_What the task requires_
The word "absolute" marks the lines to find; copy every such line from the data below.
————————
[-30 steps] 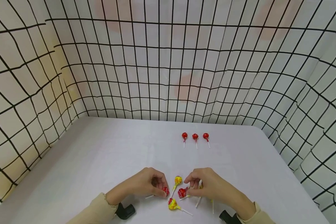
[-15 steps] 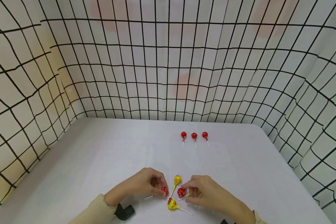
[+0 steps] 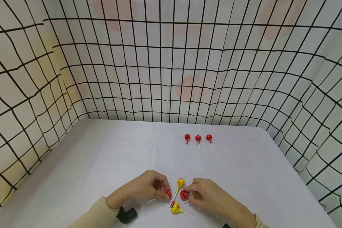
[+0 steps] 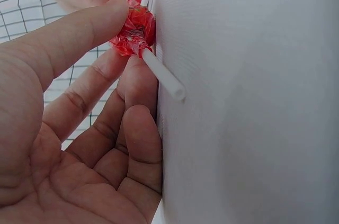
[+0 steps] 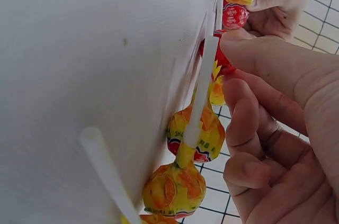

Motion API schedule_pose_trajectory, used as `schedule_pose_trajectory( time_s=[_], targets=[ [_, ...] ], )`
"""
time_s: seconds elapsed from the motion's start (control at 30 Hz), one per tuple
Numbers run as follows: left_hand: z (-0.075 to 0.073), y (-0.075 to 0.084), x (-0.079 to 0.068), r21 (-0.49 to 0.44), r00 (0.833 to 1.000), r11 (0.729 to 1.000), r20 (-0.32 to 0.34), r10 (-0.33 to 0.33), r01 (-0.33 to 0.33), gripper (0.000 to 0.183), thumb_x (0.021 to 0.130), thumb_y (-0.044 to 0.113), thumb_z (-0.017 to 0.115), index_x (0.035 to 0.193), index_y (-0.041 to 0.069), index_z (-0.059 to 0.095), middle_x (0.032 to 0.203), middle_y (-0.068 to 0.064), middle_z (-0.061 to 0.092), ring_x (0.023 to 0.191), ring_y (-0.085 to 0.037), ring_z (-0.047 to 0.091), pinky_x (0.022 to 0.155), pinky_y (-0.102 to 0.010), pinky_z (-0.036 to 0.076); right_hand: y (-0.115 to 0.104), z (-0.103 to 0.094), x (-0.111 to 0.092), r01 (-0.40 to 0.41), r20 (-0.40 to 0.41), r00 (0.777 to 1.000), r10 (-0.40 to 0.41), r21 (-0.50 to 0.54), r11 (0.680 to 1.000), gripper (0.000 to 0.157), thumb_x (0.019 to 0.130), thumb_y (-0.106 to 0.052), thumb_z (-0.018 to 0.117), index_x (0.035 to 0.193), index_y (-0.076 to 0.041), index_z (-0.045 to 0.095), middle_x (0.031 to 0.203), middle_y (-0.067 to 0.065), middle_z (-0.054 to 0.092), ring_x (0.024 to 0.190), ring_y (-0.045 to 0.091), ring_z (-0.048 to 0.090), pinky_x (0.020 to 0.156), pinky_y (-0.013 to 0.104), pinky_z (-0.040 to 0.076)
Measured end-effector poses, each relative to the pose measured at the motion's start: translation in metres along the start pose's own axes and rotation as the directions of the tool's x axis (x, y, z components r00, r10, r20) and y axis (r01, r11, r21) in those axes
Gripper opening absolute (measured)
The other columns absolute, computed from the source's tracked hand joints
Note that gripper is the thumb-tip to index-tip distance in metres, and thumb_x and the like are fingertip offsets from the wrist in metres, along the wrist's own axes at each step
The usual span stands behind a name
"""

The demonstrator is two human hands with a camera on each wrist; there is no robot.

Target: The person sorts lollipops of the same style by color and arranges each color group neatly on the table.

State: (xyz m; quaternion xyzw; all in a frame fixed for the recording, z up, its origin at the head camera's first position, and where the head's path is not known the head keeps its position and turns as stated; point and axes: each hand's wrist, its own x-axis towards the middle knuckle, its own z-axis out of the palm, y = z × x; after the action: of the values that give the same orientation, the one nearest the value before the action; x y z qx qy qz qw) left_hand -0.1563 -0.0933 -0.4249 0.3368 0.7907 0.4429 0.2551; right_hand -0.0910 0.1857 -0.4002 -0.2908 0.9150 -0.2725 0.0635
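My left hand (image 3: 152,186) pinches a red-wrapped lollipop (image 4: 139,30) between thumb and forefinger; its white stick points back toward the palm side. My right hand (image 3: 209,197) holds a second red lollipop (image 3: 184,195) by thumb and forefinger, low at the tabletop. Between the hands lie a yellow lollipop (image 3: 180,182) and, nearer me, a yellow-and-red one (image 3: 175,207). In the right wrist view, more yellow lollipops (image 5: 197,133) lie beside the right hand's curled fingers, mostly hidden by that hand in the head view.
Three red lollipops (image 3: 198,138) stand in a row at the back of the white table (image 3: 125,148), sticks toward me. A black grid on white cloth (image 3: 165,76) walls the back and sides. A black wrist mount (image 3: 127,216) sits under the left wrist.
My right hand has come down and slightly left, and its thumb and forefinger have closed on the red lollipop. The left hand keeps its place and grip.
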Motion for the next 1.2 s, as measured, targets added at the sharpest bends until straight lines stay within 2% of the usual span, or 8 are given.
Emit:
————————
_Solution for this problem_
Gripper opening absolute (measured)
The other columns absolute, computed from the source's tracked hand joints

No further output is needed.